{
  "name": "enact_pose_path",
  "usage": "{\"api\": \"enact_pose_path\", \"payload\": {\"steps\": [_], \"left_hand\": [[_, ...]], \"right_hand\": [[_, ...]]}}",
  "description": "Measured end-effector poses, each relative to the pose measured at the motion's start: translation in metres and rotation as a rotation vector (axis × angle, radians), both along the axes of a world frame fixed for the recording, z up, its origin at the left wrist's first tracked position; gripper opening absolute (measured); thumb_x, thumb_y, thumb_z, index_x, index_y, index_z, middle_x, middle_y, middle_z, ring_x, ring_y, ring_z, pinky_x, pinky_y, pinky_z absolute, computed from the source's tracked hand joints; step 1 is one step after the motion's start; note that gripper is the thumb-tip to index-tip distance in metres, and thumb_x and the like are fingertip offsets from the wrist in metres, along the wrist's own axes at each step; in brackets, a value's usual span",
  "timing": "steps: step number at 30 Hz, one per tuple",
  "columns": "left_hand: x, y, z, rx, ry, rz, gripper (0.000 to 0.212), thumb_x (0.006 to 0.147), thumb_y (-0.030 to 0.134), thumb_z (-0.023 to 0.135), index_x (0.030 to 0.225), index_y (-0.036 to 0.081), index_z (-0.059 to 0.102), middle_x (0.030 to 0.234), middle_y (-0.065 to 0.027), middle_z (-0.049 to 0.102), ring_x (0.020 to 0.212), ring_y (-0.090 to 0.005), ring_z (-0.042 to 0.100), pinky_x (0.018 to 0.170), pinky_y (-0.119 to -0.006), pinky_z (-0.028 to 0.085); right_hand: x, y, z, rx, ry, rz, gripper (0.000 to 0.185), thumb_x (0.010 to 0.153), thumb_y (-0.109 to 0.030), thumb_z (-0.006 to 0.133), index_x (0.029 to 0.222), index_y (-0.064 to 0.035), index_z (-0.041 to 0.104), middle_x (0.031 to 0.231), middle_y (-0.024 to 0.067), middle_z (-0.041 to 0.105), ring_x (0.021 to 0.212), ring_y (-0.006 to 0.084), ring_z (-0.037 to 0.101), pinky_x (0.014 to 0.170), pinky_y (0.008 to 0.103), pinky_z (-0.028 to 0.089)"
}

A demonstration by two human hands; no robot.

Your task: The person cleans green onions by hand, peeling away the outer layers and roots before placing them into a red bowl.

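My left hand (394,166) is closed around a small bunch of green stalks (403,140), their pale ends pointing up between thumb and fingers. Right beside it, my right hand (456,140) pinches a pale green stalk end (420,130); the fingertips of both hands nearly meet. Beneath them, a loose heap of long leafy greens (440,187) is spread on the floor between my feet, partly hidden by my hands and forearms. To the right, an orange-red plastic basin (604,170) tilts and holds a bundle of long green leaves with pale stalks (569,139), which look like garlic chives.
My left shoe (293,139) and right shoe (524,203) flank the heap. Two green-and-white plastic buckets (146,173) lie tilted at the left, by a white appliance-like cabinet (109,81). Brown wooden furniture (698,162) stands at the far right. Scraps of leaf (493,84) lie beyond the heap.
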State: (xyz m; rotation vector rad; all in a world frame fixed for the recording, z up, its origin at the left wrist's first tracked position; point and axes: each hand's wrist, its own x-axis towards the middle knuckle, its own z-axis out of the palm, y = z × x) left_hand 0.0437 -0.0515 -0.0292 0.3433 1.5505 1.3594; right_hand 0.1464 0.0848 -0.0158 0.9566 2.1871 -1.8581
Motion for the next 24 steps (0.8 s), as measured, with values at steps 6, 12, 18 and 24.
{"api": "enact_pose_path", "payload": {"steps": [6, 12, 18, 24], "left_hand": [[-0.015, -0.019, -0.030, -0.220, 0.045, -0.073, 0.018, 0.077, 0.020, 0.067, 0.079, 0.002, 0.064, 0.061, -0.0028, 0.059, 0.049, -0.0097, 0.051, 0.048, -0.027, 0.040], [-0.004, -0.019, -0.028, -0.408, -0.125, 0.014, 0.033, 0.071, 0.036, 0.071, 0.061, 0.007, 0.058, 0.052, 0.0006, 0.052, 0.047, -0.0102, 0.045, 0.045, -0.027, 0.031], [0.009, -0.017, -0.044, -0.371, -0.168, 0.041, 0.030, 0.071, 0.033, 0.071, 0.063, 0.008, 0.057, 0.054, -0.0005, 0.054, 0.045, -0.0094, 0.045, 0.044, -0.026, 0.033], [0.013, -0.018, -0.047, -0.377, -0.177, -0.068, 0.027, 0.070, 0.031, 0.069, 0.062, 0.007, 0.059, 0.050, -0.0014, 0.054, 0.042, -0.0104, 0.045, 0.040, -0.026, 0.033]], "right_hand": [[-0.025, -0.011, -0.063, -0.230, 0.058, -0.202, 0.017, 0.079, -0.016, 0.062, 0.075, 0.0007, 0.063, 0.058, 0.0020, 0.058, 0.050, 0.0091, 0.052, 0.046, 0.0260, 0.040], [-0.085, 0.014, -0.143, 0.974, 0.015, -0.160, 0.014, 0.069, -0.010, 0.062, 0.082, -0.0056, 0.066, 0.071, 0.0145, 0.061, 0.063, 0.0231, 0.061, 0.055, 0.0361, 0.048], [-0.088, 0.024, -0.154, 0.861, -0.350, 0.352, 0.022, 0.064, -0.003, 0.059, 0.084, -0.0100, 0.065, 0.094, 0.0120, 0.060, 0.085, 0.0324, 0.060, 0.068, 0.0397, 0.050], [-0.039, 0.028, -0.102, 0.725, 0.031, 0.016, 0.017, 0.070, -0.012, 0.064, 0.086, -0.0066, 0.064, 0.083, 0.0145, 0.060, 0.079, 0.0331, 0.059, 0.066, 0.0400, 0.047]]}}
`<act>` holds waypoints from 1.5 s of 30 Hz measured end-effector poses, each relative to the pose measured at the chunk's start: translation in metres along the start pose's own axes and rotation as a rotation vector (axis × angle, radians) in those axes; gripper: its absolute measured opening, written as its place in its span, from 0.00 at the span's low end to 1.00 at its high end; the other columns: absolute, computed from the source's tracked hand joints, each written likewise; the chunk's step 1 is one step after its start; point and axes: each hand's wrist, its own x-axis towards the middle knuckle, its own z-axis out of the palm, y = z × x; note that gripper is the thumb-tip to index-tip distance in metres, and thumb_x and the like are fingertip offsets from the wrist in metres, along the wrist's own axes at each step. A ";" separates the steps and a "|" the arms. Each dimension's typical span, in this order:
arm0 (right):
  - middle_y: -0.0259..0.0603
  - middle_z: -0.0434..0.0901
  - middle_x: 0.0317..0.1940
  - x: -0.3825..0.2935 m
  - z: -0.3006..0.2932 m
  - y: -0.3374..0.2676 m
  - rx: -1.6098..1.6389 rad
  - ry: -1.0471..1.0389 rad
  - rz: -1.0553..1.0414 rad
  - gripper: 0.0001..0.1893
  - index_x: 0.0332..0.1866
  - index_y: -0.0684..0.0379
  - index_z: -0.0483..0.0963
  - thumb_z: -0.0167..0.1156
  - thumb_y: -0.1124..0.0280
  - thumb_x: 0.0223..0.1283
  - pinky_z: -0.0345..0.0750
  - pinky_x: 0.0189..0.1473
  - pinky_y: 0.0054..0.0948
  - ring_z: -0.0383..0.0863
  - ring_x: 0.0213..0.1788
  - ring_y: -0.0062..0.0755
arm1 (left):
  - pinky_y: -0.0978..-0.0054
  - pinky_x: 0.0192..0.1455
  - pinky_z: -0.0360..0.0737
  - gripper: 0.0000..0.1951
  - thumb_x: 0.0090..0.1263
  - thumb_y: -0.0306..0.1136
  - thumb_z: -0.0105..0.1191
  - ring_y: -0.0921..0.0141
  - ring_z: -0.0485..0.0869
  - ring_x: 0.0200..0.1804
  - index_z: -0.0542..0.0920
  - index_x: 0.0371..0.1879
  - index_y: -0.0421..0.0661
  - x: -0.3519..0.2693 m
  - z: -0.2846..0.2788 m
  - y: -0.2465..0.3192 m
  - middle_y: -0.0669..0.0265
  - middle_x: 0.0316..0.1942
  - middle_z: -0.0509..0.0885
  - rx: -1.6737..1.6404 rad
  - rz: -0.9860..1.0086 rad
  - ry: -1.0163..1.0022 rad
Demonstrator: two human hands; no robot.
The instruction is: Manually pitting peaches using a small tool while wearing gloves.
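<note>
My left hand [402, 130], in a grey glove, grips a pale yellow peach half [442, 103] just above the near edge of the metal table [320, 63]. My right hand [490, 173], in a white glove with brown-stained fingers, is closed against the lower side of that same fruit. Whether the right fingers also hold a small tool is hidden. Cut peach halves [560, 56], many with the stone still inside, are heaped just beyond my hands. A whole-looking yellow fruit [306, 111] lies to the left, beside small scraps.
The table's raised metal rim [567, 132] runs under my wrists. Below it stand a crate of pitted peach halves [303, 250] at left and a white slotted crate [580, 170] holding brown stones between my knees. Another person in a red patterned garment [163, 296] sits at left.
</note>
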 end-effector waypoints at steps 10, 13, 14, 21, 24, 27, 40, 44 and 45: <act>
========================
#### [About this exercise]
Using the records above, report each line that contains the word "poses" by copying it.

#### [Solution for this problem]
  "description": "Measured end-effector poses, each relative to the pose measured at the motion's start: translation in metres and rotation as a rotation vector (axis × angle, radians), both along the axes of a world frame fixed for the recording, z up, its origin at the left wrist's first tracked position; gripper opening absolute (measured); thumb_x, thumb_y, thumb_z, index_x, index_y, index_z, middle_x, middle_y, middle_z, ring_x, ring_y, ring_z, pinky_x, pinky_y, pinky_z absolute, computed from the source's tracked hand joints; step 1 is one step after the motion's start; note that gripper is the thumb-tip to index-tip distance in metres, and thumb_x and the like are fingertip offsets from the wrist in metres, along the wrist's own axes at each step; in brackets, a value's usual span",
`<act>` holds waypoints from 1.5 s of 30 Hz measured end-effector poses, each relative to the pose measured at the chunk's start: translation in metres along the start pose's own axes and rotation as a rotation vector (axis × angle, radians) in those axes; gripper: its absolute measured opening, written as its place in its span, from 0.00 at the span's low end to 1.00 at its high end; the other columns: absolute, computed from the source's tracked hand joints, each written likewise; the chunk's step 1 is one step after its start; point and axes: each hand's wrist, its own x-axis towards the middle knuckle, its own z-axis out of the palm, y = z × x; note that gripper is the thumb-tip to index-tip distance in metres, and thumb_x and the like are fingertip offsets from the wrist in metres, along the wrist's own axes at each step. A ";" separates the steps and a "|" the arms. Each dimension's typical span, in this order:

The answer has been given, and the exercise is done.